Woodward chronicles what impelled the march to war, starting with Iraqi forces firing on U.S. and United Kingdom planes enforcing the United Nations' no-fly zone for years before President Bush assumed office.
After Sept. 11, the administration was alert to the possibility of another big-target attack on American soil. They were terrified at the prospect of a nuclear-powered terrorist attack after a CIA team found a diagram of a dirty bomb and documents on nuclear weapons in Osama bin Laden's Afghanistan sanctuary. Bin Laden had said he had nukes. Where did he get them?

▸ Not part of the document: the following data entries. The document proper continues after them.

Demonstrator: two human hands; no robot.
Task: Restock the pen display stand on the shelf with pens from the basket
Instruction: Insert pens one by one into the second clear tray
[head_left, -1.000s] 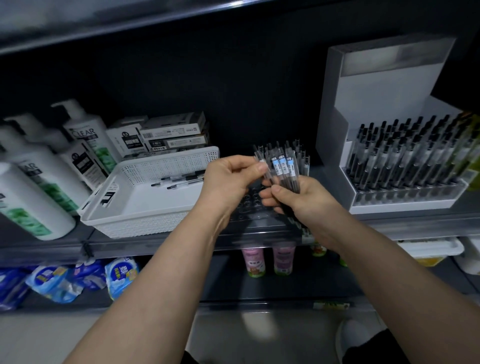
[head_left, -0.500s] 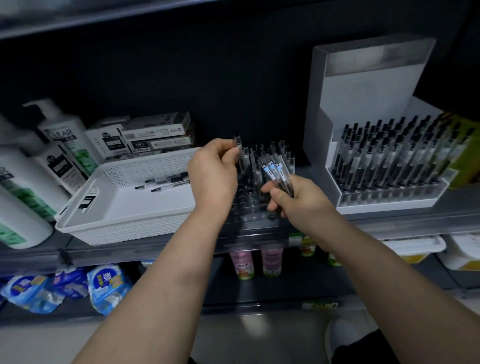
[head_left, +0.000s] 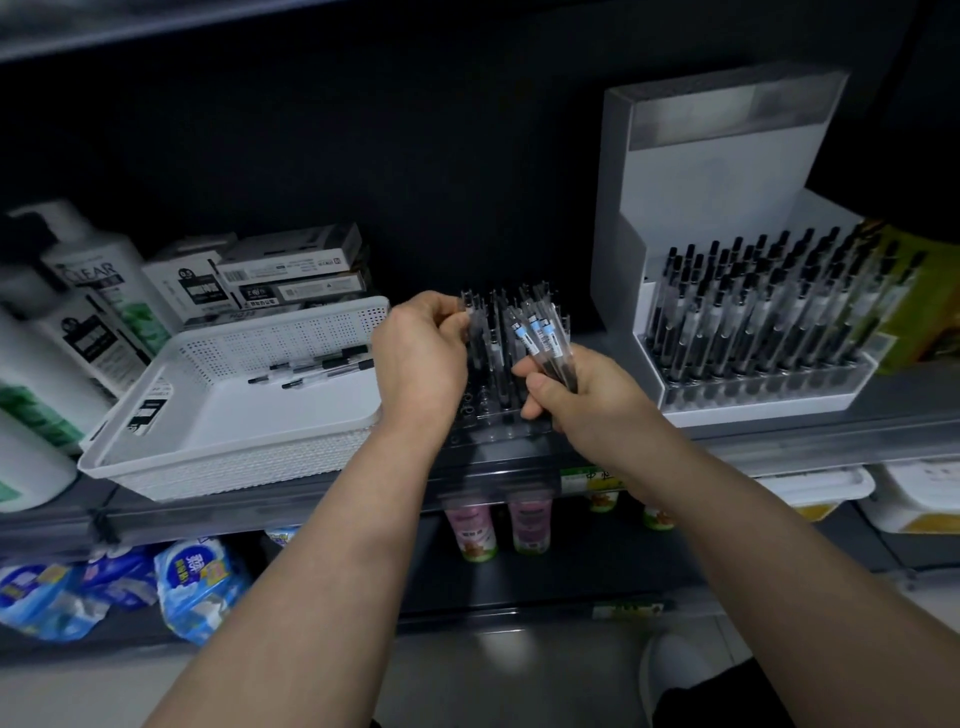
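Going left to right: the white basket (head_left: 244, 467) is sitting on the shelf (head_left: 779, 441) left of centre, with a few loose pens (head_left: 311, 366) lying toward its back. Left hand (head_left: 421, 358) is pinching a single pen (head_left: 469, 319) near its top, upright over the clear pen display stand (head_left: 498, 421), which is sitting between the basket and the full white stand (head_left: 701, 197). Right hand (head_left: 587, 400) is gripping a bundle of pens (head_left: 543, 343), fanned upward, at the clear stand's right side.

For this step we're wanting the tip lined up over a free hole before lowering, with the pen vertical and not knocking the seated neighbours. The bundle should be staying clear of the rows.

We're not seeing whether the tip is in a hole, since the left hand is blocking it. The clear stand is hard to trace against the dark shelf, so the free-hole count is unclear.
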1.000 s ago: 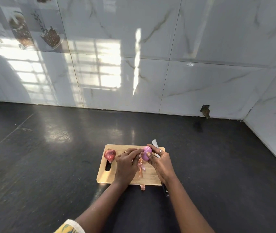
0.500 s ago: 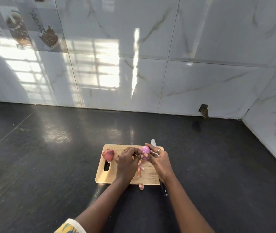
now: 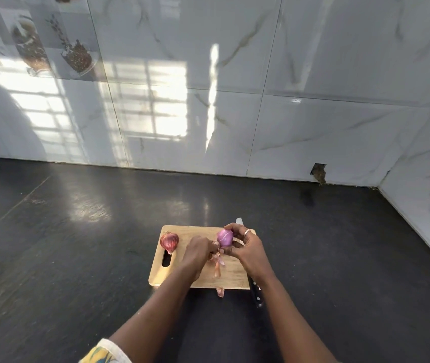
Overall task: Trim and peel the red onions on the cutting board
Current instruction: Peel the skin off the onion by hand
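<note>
Left hand (image 3: 197, 254): back facing up, fingertips bunched at its right side and pinching a strip of onion skin (image 3: 217, 262).
Right hand (image 3: 249, 248): fingers curled over the top of a peeled onion (image 3: 225, 237), gripping it; ring (image 3: 246, 232) on one finger.
Left forearm (image 3: 156, 305): bare, angled up and to the right, with a patterned cuff (image 3: 103, 353) at the bottom edge.
Right forearm (image 3: 287, 310): bare, angled up and to the left.
Spacing: the hands nearly touch.

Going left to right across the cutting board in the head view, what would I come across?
Unpeeled red onion → left hand, pinching onion skin → partly peeled onion → right hand holding it.
</note>
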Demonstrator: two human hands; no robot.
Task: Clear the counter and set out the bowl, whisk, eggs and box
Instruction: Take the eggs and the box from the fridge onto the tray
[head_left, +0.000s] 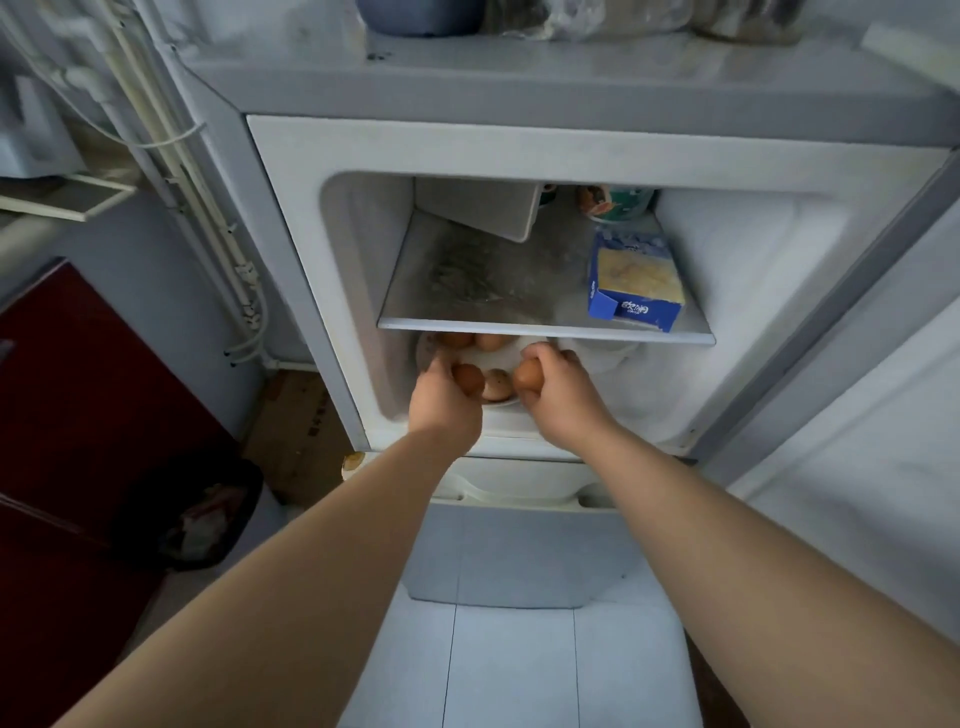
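Note:
I look into an open fridge compartment. Under its metal shelf (467, 291) a white plate (511, 353) holds brown eggs (491, 341). My left hand (444, 408) is shut on one brown egg (470, 378) at the plate's front left. My right hand (558, 395) is shut on another brown egg (527, 375) at the front right. A speckled egg (496, 384) lies on the plate between my hands. On the shelf above, at the right, sits a blue box (636, 283) with its top open and a yellow block inside.
A white tray (478, 213) leans at the shelf's back, next to a printed tub (621, 202). The open fridge door (857, 395) stands at the right. A dark red cabinet (62, 395) and a black bin (192, 512) are on the left. Items sit on the fridge top.

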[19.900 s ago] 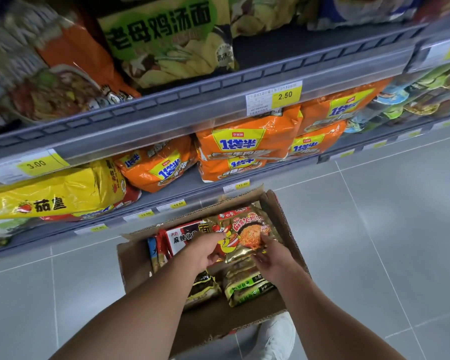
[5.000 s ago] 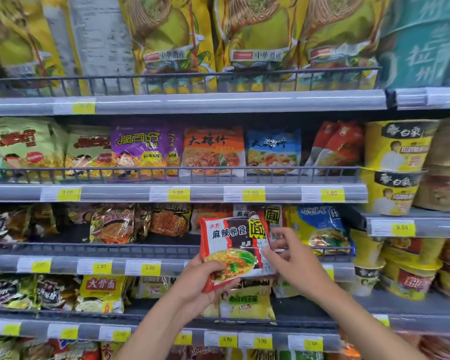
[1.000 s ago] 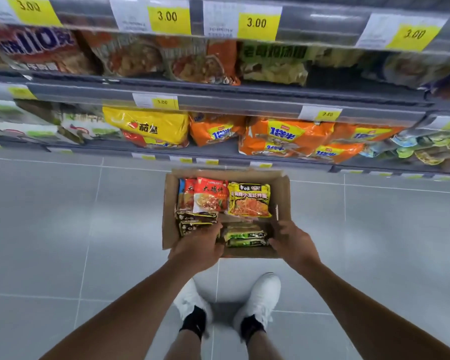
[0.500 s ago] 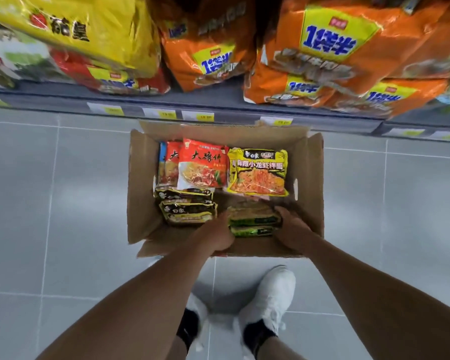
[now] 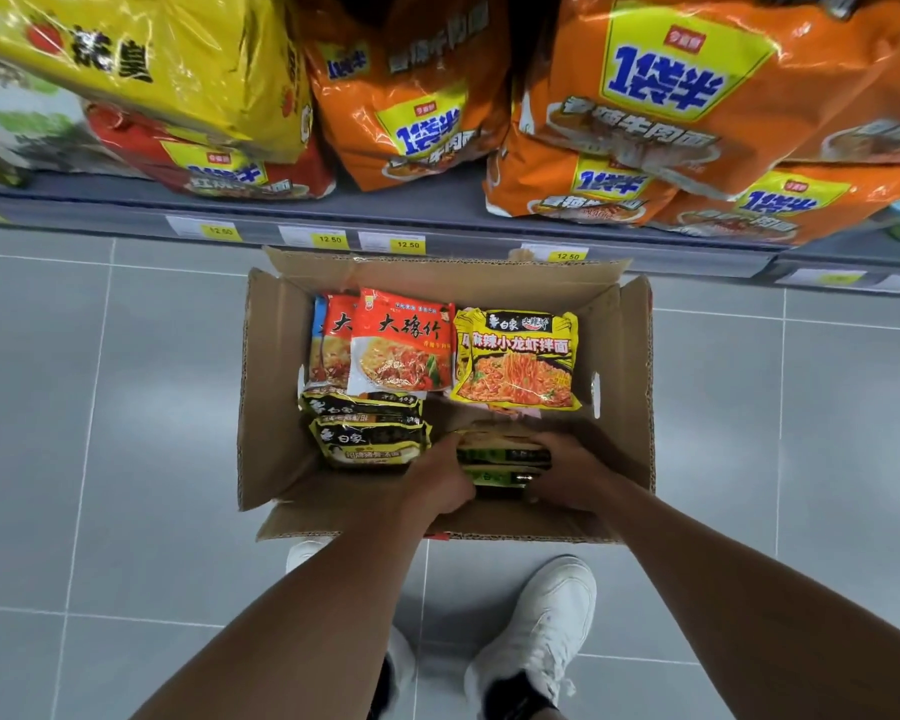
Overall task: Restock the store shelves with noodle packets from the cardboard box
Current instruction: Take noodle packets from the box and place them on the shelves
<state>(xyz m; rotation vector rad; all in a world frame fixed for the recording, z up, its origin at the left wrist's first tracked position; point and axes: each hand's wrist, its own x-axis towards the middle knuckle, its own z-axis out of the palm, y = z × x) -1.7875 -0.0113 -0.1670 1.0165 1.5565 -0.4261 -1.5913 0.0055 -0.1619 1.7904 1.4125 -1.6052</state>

While too much of the intelligence on weapons of mass destruction was old, Woodward reported, new intelligence showed that the Iraqis were "moving and concealing things" before U.N. inspections. Even Powell, the Reluctant Warrior, believed Saddam Hussein had WMDs because, Woodward wrote, "the dictator had used WMD in the 1980s, hidden them in the 1990s, and if he wasn't hiding anything now, all he had to do was come clean." (That is why Powell took the Bush case to the United Nations.)
The whole tactic of using force to compel Saddam Hussein to agree to inspections put intelligence workers and U.S. allies in great risk. Bush knew that the White House could not hang the sword of Damocles indefinitely over Iraq's head of state through countless re-dos of weapons inspections. So it didn't help when French Foreign Minister Dominique de Villepin gave Hussein a reason to stall when the diplomat announced that "nothing" would justify war against Iraq.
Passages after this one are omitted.